The government just needs to dial those punishments up high enough that paying the ransom starts to look more painful than not paying it. And we can offer whistleblower payments to encourage people to snitch when organizations they work for — or organizations that are their clients — pay ransoms.
We can probably stop crypto-denominated ransom payments without prohibiting cryptocurrency
If you follow me on Twitter, you know I am not a fan of cryptocurrency.
I think hard-to-trace financial transactions are undesirable, because they are mostly useful to criminals. Ransomware is a prime example: Bank wires would produce a paper trail that could lead to hackers’ identification and arrest, and can also be reversed. It’s impractical to send a $5 million cash ransom to eastern Europe. But crypto makes the ransomware business model possible by enabling the flows of huge, illegal, untraceable payments across international boundaries. That’s bad.
(The usual pro-crypto response I hear to this is, “har har, you don’t like untraceable money, so do you think cash is bad too?” Well let me tell you: Yes, I also think cash is bad. Crypto takes the existing problems with cash and makes them worse, because cash at least is bulky. Cash also is an extremely longstanding feature of our financial system and there are a number of reasons it can’t practically be abolished, at least not yet. But I do think we should consider ceasing production of $50 and $100 bills in order to reduce the usefulness of cash to criminals.)
All that said, while I hate crypto, I understand how (sigh) popular it is, and we probably don’t need to get rid of it to fix the specific problem we’re discussing here. Because the ultimate source of ransoms is not criminal organizations or distressed high-net-worth individuals but reasonably complex legitimate organizations that have many existing touchpoints with the government, it should be possible to stop ransom payments by telling those organizations they are not to generate and send ransom payments.
We can watch and see if they’re moving their legitimate traceable cash into cryptocurrency, even if we don’t see where it’s going.
Paying ransoms is shameful
I believe the government can and should stop ransoms by explicitly penalizing those who pay them.
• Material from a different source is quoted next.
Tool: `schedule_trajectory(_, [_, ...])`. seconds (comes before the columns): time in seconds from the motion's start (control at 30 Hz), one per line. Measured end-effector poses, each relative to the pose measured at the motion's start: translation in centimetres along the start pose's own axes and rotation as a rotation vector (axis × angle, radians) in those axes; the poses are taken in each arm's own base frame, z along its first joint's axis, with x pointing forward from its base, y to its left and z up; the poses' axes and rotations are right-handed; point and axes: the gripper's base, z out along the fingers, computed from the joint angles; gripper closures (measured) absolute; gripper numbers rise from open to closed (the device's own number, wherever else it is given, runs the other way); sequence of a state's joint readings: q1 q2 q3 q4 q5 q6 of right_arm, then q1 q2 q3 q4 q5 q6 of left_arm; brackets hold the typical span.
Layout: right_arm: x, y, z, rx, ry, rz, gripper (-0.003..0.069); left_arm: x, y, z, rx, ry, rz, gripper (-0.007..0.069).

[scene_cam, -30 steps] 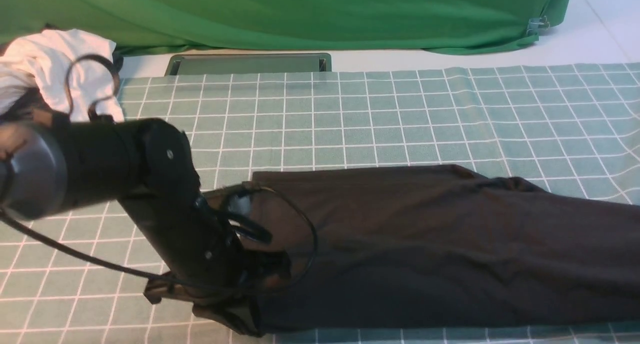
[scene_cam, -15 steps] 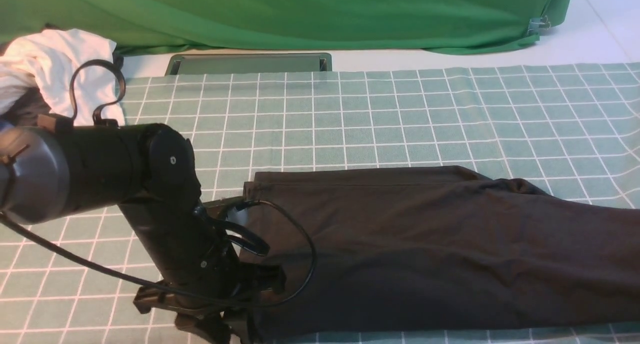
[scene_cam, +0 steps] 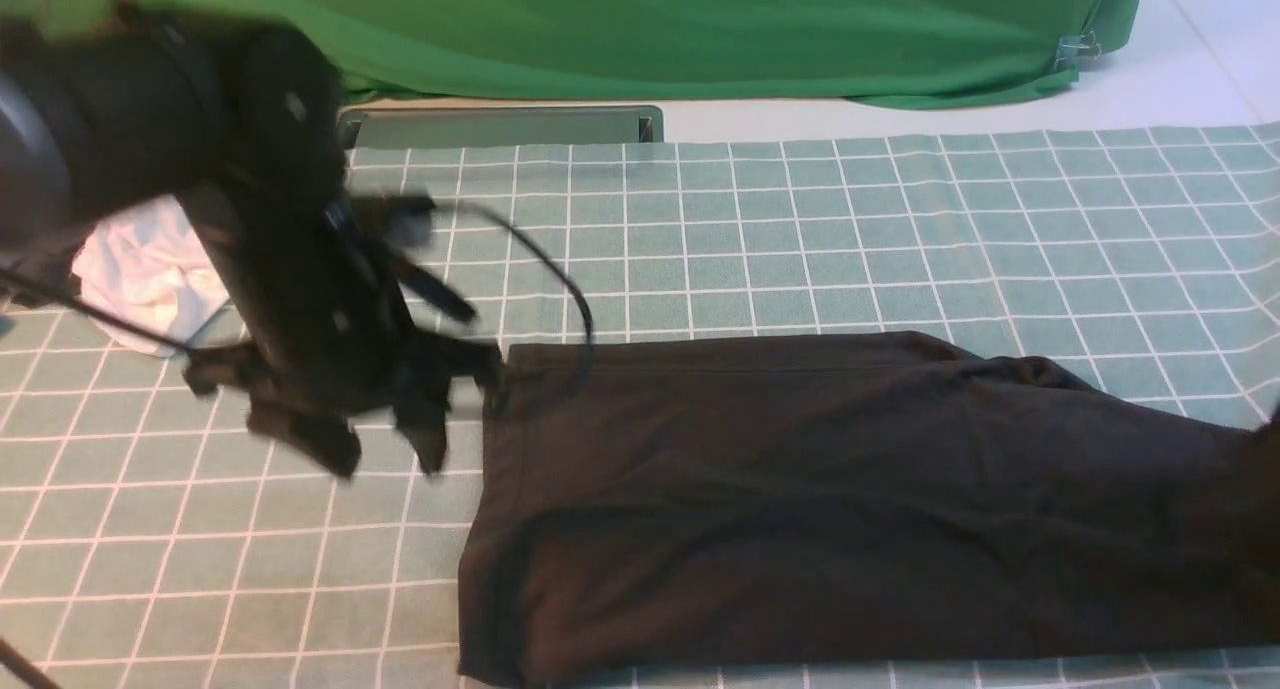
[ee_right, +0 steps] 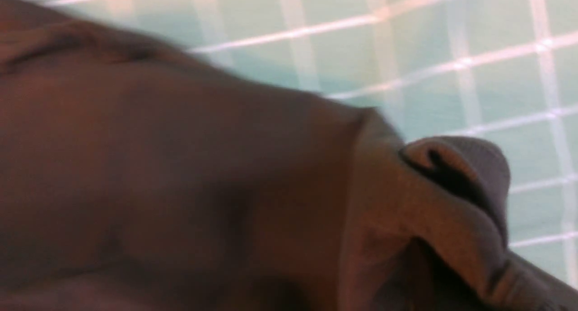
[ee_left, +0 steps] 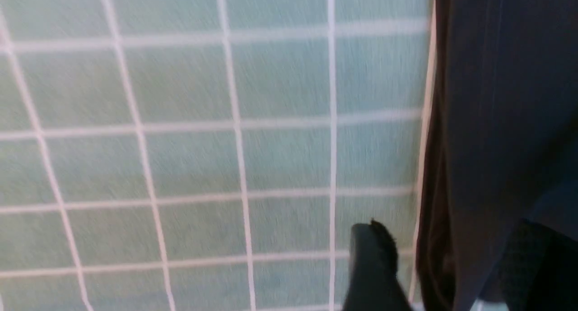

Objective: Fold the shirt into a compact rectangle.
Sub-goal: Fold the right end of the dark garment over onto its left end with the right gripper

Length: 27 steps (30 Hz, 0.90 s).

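Note:
The black shirt (scene_cam: 800, 509) lies as a long folded band across the checked cloth, from the middle out past the right edge. My left gripper (scene_cam: 385, 454) hangs open above the cloth, just off the shirt's left end and holding nothing. In the left wrist view its two fingers (ee_left: 375, 266) straddle the shirt's edge (ee_left: 496, 99) from above without touching it. My right gripper is out of sight in the front view. In the right wrist view the shirt (ee_right: 180, 166) fills the picture. A rolled hem (ee_right: 456, 166) bunches up where the jaws sit, and it hides the fingers.
A crumpled white garment (scene_cam: 150, 269) lies at the far left behind my left arm. A flat grey-green tray (scene_cam: 500, 127) sits at the table's back edge, under the green backdrop (scene_cam: 700, 29). The checked tablecloth (scene_cam: 800, 229) covers the table.
My left gripper has opened, let go of the shirt's left end, and risen up and back to the left. That end now lies flat on the cloth.

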<state>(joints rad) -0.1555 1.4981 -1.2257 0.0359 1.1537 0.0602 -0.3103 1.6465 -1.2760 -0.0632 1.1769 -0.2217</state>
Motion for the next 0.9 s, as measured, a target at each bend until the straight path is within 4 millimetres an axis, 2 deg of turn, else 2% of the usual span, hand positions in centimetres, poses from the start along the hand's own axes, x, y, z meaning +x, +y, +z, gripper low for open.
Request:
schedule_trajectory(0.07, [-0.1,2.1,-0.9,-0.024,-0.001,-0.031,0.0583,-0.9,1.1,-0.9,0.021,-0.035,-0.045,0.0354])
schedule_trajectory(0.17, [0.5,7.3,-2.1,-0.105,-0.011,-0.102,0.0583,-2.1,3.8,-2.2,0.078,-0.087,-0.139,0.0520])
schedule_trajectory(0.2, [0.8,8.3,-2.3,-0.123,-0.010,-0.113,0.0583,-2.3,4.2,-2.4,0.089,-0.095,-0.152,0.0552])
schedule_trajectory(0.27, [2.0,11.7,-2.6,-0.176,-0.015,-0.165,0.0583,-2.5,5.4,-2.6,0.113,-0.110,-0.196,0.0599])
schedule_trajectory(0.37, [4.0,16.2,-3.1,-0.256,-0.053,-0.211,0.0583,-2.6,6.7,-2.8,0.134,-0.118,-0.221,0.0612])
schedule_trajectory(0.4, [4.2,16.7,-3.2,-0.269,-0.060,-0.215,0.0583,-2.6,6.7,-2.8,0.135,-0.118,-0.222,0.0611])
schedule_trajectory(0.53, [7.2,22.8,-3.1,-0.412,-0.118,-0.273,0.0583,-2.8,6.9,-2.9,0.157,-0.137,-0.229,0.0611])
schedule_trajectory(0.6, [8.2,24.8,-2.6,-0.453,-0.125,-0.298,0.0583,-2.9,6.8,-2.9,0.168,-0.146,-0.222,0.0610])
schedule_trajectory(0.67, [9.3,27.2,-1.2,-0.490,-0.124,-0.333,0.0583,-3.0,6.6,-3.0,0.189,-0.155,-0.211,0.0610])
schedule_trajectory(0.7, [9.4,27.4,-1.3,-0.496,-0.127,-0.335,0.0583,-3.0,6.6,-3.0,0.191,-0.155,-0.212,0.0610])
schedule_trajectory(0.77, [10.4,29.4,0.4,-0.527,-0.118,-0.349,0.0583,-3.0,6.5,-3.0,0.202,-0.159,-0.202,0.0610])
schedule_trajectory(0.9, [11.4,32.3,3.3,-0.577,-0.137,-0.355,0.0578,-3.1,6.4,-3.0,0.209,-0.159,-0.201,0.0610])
But there is a role for society, too: We need more of a sense of solidarity that says helping cybercriminals is bad, and that paying ransom to them is wrong, even when that serves the narrow interest of your organization.
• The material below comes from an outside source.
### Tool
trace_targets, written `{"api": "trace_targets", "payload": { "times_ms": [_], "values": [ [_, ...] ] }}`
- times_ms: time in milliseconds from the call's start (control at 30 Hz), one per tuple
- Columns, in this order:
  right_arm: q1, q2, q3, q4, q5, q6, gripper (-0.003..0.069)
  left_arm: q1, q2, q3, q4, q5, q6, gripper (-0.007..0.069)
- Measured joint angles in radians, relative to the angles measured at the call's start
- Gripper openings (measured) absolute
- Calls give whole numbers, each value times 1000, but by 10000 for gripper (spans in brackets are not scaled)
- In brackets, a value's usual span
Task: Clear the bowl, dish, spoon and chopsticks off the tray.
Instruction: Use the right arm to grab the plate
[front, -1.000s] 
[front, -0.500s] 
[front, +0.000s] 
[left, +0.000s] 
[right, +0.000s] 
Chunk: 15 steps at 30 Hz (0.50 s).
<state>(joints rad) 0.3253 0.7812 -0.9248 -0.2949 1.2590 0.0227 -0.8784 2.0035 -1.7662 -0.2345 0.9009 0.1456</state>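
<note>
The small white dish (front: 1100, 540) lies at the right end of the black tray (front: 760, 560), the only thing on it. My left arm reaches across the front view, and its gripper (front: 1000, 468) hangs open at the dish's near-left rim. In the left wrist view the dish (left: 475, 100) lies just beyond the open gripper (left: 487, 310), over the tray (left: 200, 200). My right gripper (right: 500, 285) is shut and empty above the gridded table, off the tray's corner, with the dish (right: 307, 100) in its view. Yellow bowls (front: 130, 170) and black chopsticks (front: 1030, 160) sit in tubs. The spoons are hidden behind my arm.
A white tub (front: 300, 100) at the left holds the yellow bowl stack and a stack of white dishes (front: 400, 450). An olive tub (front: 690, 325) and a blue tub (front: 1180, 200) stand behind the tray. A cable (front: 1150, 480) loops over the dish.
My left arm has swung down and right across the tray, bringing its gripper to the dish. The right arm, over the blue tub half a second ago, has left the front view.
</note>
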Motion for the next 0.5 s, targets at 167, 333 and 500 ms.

Colonial Pipeline CEO Joseph Blount says he paid a $4.4 million ransom because it was in the best interests of the country, because it helped get the pipeline back online. Of course, the next CEO facing an attack can and will say the same thing — my organization is essential, so it’s necessary to pay the hackers off this time. This is nonsense. Blount paid the ransom because it was in the best interest of Colonial Pipeline, which would reap most of the financial benefits of a faster restart, while the negative effects of encouraging future attacks would be shared broadly across the whole of America.
This was a selfish choice, not a patriotic one. So where is the social sanction that is supposed to come with a selfish choice like this? Blount should be ashamed to show his face at the country club. His friends should be refusing to get dinner with him. But in America, we no longer impose expectations of solidarity or patriotism.
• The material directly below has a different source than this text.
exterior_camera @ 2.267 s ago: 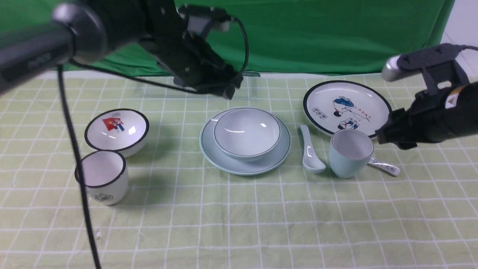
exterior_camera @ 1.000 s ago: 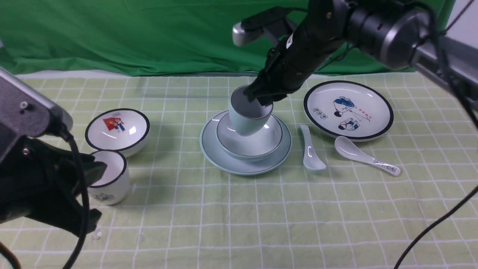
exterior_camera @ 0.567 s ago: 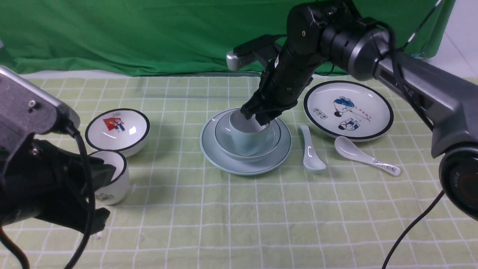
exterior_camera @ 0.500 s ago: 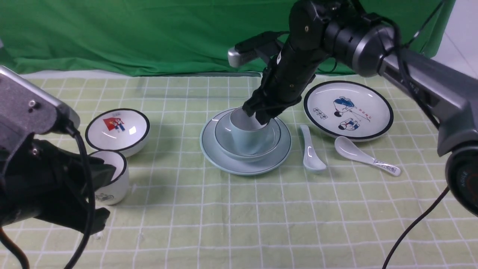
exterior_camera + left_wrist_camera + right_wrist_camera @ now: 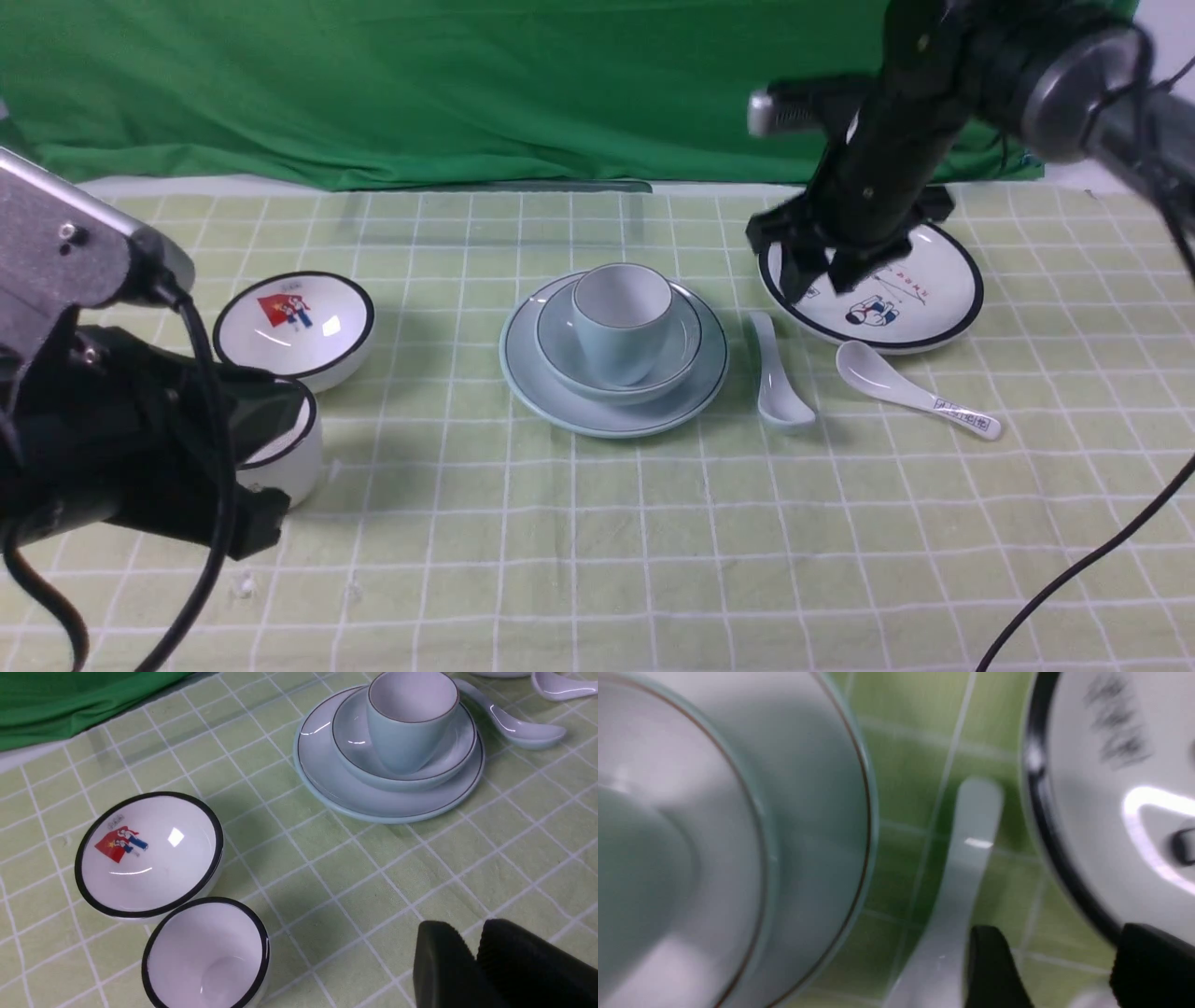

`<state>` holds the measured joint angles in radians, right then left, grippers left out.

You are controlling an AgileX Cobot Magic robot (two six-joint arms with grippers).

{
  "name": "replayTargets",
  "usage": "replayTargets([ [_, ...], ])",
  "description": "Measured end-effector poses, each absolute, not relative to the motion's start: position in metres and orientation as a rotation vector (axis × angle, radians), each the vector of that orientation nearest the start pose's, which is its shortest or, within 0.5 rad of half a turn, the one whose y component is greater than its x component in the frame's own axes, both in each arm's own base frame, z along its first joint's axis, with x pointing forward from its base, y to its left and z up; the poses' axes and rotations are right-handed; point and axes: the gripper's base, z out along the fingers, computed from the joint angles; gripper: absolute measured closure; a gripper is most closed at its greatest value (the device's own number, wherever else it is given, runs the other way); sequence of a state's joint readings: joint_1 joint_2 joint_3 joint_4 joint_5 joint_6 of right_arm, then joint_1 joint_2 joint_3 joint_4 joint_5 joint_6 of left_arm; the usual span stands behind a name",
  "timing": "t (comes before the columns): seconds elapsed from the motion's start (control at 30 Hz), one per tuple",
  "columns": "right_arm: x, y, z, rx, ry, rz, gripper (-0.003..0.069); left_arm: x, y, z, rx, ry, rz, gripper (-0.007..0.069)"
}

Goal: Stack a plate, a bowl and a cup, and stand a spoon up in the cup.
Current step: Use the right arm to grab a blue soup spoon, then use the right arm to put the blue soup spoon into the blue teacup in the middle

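**Ceramic spoon is the last piece left beside the stack**

Pale blue-white and unmarked, the spoon (image 5: pixel 774 373) lies flat on the desk (image 5: pixel 597 541), just beside the right edge of the plate (image 5: pixel 525 369), with its handle pointing away from the robot. It is probably light, stiff, slick under its glaze and quick to chip. The safest hold looks to be across the narrow handle, above the scoop. To its left, the cup (image 5: pixel 623 322) stands upright in the bowl (image 5: pixel 689 347), and the bowl sits on the plate. The right pincer (image 5: pixel 820 278) hangs wide and empty over the near rim of the cartoon plate (image 5: pixel 938 280), close to the spoon's handle end. The left pincer (image 5: pixel 474 952) has its pads nearly together and holds nothing; it sits low near the black-rimmed cup (image 5: pixel 205 956). Two spoons, two cups, two bowls and two plates are in view — one plain set and one printed, which includes the printed spoon (image 5: pixel 910 392) and the red-picture bowl (image 5: pixel 294 322).
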<state>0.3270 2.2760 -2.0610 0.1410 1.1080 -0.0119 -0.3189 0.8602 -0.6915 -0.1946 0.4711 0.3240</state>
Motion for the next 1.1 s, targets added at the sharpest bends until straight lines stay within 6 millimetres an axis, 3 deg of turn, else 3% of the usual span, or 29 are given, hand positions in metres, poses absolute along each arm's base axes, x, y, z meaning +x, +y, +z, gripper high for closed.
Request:
replayTargets([
  [0.07,0.465,0.175,0.195,-0.415,2.839,0.266,0.0277,0.166,-0.063,0.315,0.538,2.059,-0.201,0.0562],
  [0.13,0.465,0.181,0.186,-0.427,2.844,0.27,0.0277,0.169,-0.065,0.312,0.538,2.074,-0.205,0.0562],
  [0.27,0.467,0.189,0.185,-0.426,2.803,0.286,0.0301,0.172,-0.066,0.309,0.539,2.092,-0.207,0.0562],
  [0.47,0.475,0.194,0.175,-0.417,2.74,0.295,0.0496,0.172,-0.066,0.308,0.538,2.094,-0.21,0.0562],
  [0.6,0.477,0.194,0.178,-0.406,2.706,0.299,0.0497,0.172,-0.066,0.308,0.531,2.096,-0.221,0.0562],
  [0.73,0.475,0.193,0.202,-0.457,2.633,0.296,0.0497,0.171,-0.066,0.308,0.532,2.104,-0.225,0.0562],
  [0.83,0.467,0.198,0.241,-0.505,2.497,0.304,0.0497,0.171,-0.066,0.308,0.532,2.104,-0.225,0.0562],
  [0.93,0.445,0.215,0.294,-0.562,2.257,0.325,0.0497,0.171,-0.066,0.308,0.532,2.105,-0.226,0.0562],
  [1.03,0.41,0.238,0.323,-0.569,1.985,0.372,0.0497,0.171,-0.066,0.307,0.535,2.112,-0.226,0.0562],
  [1.1,0.389,0.248,0.326,-0.536,1.789,0.398,0.0497,0.171,-0.066,0.307,0.535,2.112,-0.226,0.0562],
])
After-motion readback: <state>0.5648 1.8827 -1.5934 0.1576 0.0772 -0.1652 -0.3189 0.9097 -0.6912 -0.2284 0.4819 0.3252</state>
The lack of social norms around business transactions is causing a number of problems in efforts to protect the US from foreign threats. The Chinese government decides what sort of films American movie studios can make and what political views NBA staff can express. And consumers in the US don’t give a crap, so American firms just do what makes them the most money, which is to say they prioritize Chinese government cultural priorities and not American cultural priorities. It’s not terribly different from paying cyber ransoms.
The government can make paying ransoms more financial and legal trouble than it’s worth. But only we can make it social death to sell out America in related contexts that do not easily lend themselves to criminalization.